:: WORK REQUIRED ::
What follows is a listing to transcribe exactly, leaving the pictures out.

:: DATA EXTRACT ::
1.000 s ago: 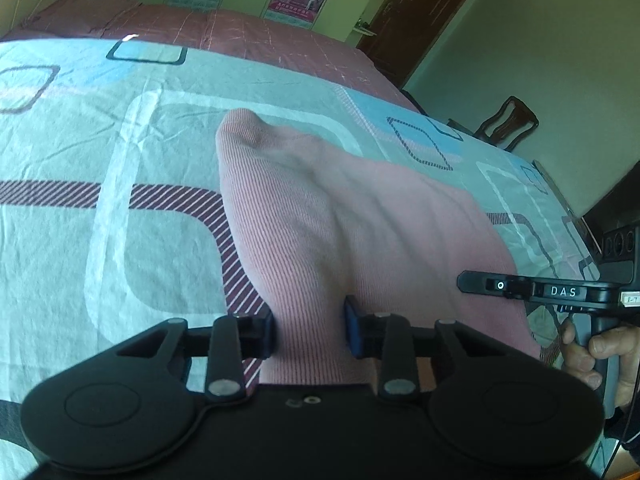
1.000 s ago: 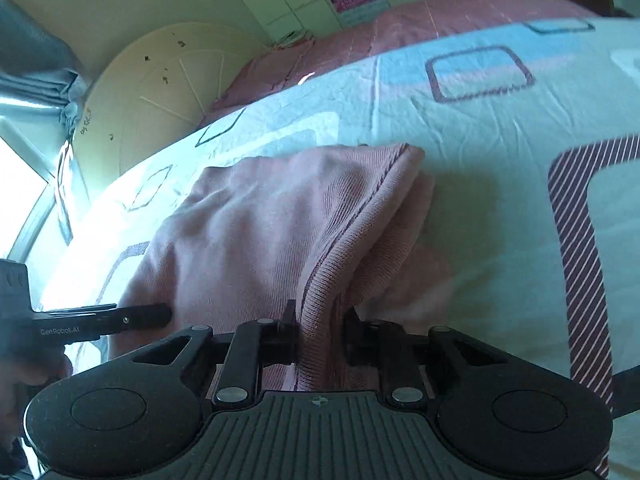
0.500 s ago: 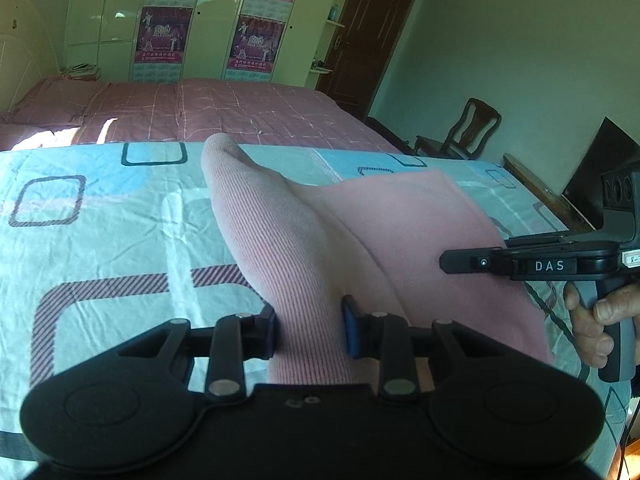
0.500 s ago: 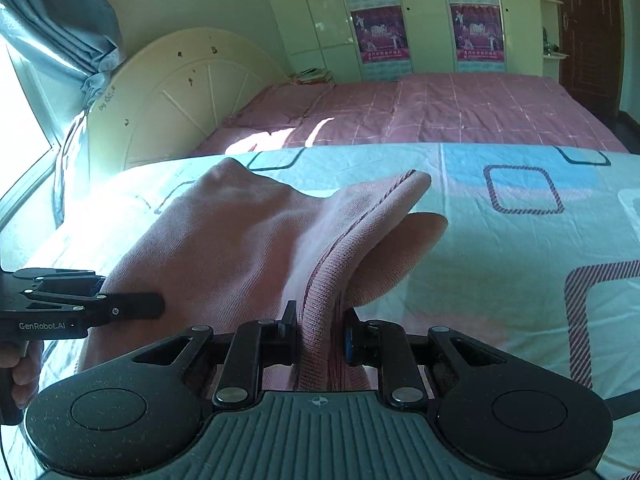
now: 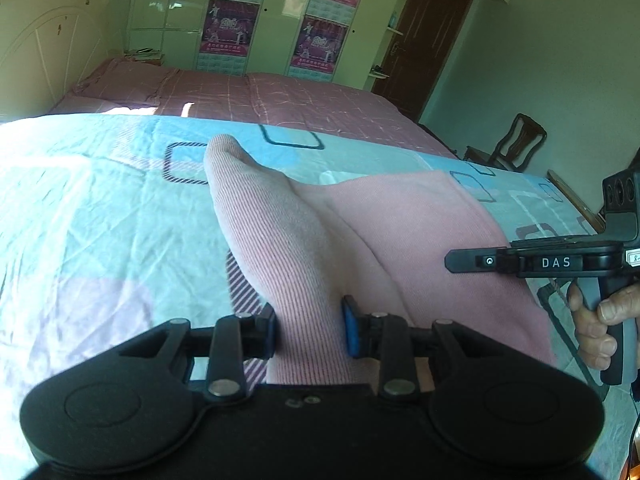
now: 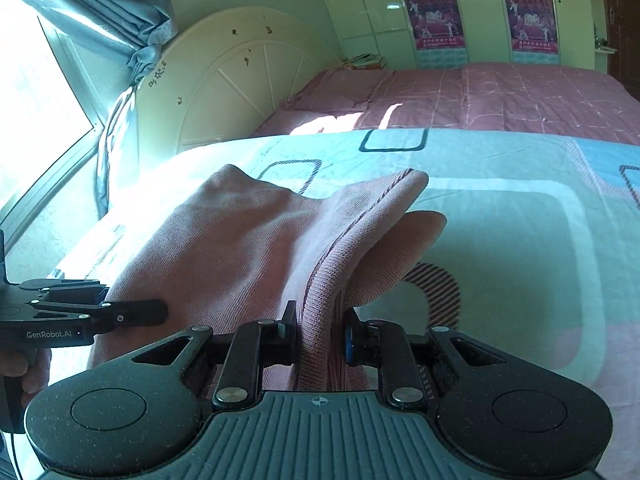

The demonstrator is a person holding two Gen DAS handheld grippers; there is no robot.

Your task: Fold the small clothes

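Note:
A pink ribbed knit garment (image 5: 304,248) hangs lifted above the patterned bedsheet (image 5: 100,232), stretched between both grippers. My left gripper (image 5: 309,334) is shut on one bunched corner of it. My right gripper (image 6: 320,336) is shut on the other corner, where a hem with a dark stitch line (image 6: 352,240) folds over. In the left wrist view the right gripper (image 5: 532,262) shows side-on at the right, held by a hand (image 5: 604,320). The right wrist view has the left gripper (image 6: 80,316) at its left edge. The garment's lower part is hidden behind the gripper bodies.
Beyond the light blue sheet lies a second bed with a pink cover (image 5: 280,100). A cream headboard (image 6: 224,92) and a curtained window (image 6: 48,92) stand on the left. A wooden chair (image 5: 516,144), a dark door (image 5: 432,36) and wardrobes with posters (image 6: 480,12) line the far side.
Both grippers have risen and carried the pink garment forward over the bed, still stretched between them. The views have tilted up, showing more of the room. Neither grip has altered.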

:: OUTPUT ::
1.000 s ago: 
1.000 s ago: 
0.500 s ago: 
0.500 s ago: 
now: 
now: 

The demonstrator is a person holding two Gen DAS handheld grippers; there is no robot.

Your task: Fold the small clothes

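Note:
A pink ribbed knit garment (image 5: 304,248) hangs lifted above the patterned bedsheet (image 5: 100,232), stretched between both grippers. My left gripper (image 5: 309,334) is shut on one bunched corner of it. My right gripper (image 6: 320,336) is shut on the other corner, where a hem with a dark stitch line (image 6: 352,240) folds over. In the left wrist view the right gripper (image 5: 532,262) shows side-on at the right, held by a hand (image 5: 604,320). The right wrist view has the left gripper (image 6: 80,316) at its left edge. The garment's lower part is hidden behind the gripper bodies.
Beyond the light blue sheet lies a second bed with a pink cover (image 5: 280,100). A cream headboard (image 6: 224,92) and a curtained window (image 6: 48,92) stand on the left. A wooden chair (image 5: 516,144), a dark door (image 5: 432,36) and wardrobes with posters (image 6: 480,12) line the far side.
Both grippers have risen and carried the pink garment forward over the bed, still stretched between them. The views have tilted up, showing more of the room. Neither grip has altered.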

There is nothing further to this answer.